Last Wednesday I was blessed with the opportunity to spend the day at a beautiful lodge on a lake deep in the woods with a bunch of beautiful ladies for a day-long retreat. For once the weather decided to cooperate and we had the opportunity to walk the grounds, sit and dream by the river, and hike some of the paths. As I was walking around the main building, the wind shifted and I caught a familiar and much beloved scent ... lilacs! How I love the smell of lilacs. They usually don't bloom until June around here but we've had several days of warmer-then-normal temperatures and with all the rain we've had, it combined to produce a bumper crop this year. Their sweet perfume wafted on the wind and took me back to my childhood, our backyard, and my mother.
Growing up in Queens, New York, it was unusual to have a backyard, let alone a garden, but we had both as our house sat on a double lot. Part of the yard right outside the back door was cement and provided space for a picnic table, folding chairs and my Dad's sacred grill. Behind the house we had a garden that was not much on grass but blessed with bushes, trees and shrubs. We had two rose bushes, a hibiscus tree, and my favorites - two lilac bushes. When the windows were open to the afternoon breezes, the smell would tiptoe into the house and fill the back laundry room and the kitchen. Even as a youngster, I had a knack for flower arranging and my Mother would have me arrange the lilacs she cut in a vase to put on the dinning room table. Every time she walked through the room and saw them, she would smile. I think the sight and smell of them made her happy. She never did tell me why they had that affect on her and I never asked. To this day, whenever I catch the scent of lilacs, I remember my Mother and that smile when she saw what I had created in that vase.

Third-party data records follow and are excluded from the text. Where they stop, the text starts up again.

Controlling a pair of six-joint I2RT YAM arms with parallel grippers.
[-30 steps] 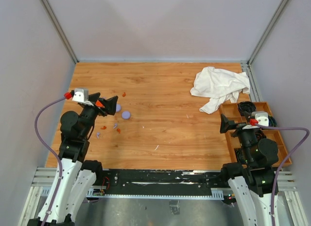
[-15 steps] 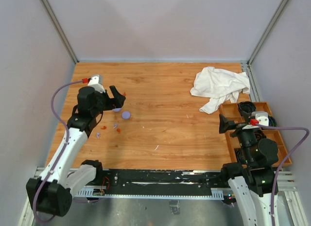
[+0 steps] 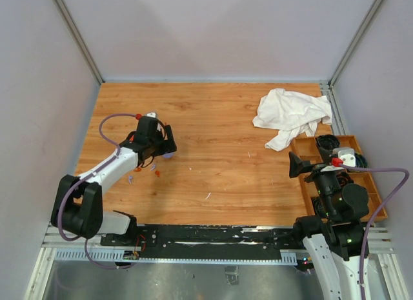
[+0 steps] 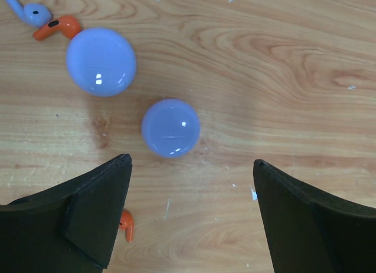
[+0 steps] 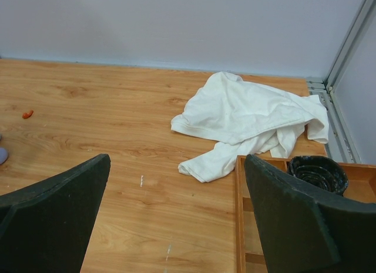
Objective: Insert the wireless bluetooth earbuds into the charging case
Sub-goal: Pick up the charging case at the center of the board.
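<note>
Left gripper (image 3: 165,142): swung out far-right to lavender disc (image 4: 170,127); jaws apart.
Right gripper (image 3: 297,164): unmoved, jaws apart.
Left wrist only: orange-red earbud (image 4: 127,225) beside finger (image 4: 76,217).

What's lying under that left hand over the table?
Below the open left hand lie a smaller lavender disc and a larger lavender disc. Beyond them, a lavender earbud lies beside an orange-red earbud. A second orange-red earbud is half hidden by the hand.
</note>
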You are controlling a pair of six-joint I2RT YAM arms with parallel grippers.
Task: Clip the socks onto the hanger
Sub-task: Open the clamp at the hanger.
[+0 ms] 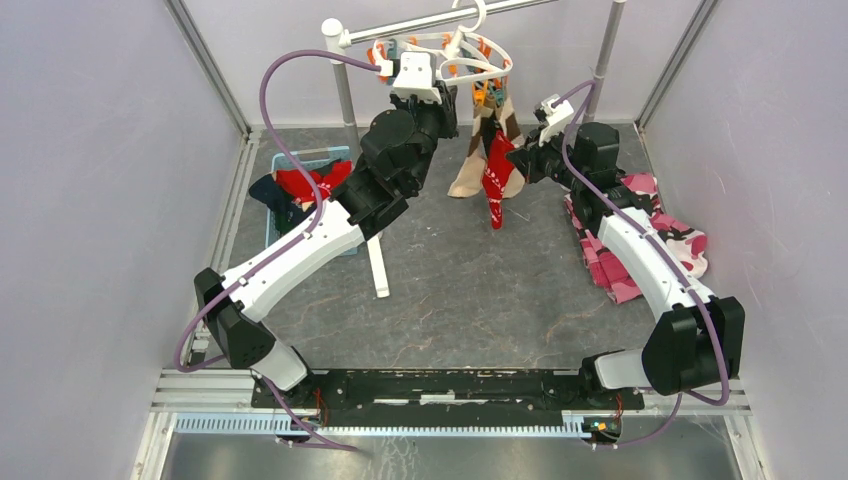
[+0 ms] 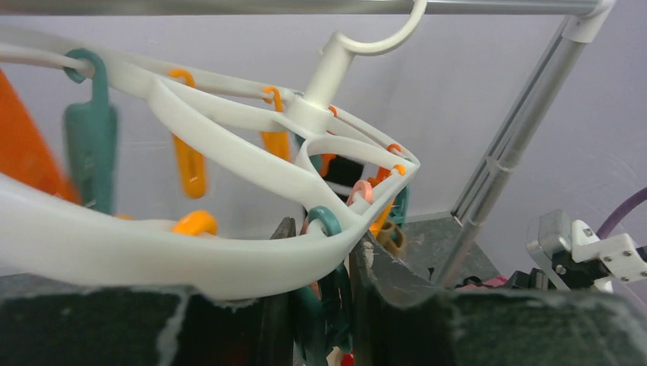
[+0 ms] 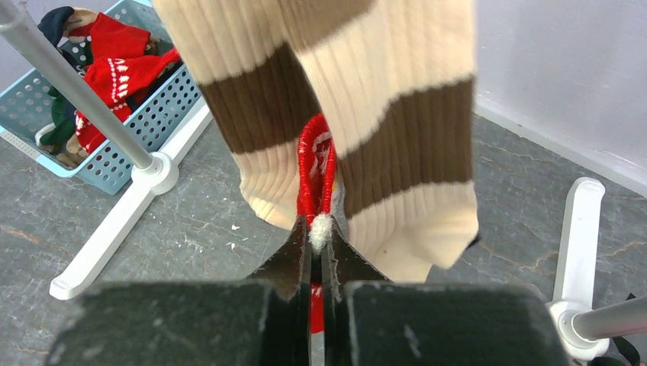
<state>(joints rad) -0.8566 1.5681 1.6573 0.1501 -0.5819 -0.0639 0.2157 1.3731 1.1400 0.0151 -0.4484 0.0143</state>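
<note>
The white hanger (image 1: 470, 52) hangs by its hook from the rack bar at the back, with orange and teal clothespins under its ring. My left gripper (image 1: 453, 100) is raised to the ring (image 2: 229, 255) and is shut on a teal clothespin (image 2: 336, 305) that hangs from it. A pair of beige socks with brown stripes (image 1: 468, 172) hangs clipped to the hanger, close in the right wrist view (image 3: 397, 114). My right gripper (image 1: 514, 158) is shut on a red sock with white pattern (image 1: 496, 185) and holds its edge (image 3: 317, 175) just below and between the striped socks.
A light blue basket (image 1: 268, 222) at the back left holds red and dark socks (image 1: 300, 183), and shows in the right wrist view (image 3: 114, 156). The silver rack has poles (image 1: 345, 95), (image 1: 604, 50) and white feet (image 1: 378, 268). A pink camouflage cloth (image 1: 655, 245) lies under my right arm.
</note>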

It's funny how certain scents can spark memories. The smell of popcorn always reminds me of Saturday matinees at the movies. Coffee dripping in the pot brings back scenes in my mind of Sunday mornings and the smell of coffee that woke us all up. When someone in the neighborhood lights a fireplace or fire pit, I remember trips up to the hunting camp my Dad shared with some friends and our summer vacation sitting around a fire and catching lightening bugs. But I think it's the smell of the lilacs that move me the most.
Yesterday as I sat here at my desk working, I caught the scent again as the breeze picked up in anticipation of an incoming rainstorm. Looking out of the open window I spied the bush in front of the empty house next door that they are renovating. There they were in all their purple glory, more lilacs. When the guys come back to work on Tuesday, I may just wander over and ask them it it's ok for me to cut a few for myself. After all, by the time they get done with the renovations and people move in, they will most likely have already died off. What a waste! I want to take them up here to my little nest in the sky and arrange them in a vase on my table. Then every time I walk by the table, I can look at them, inhale them, think of my Mother, and smile.
And so it is.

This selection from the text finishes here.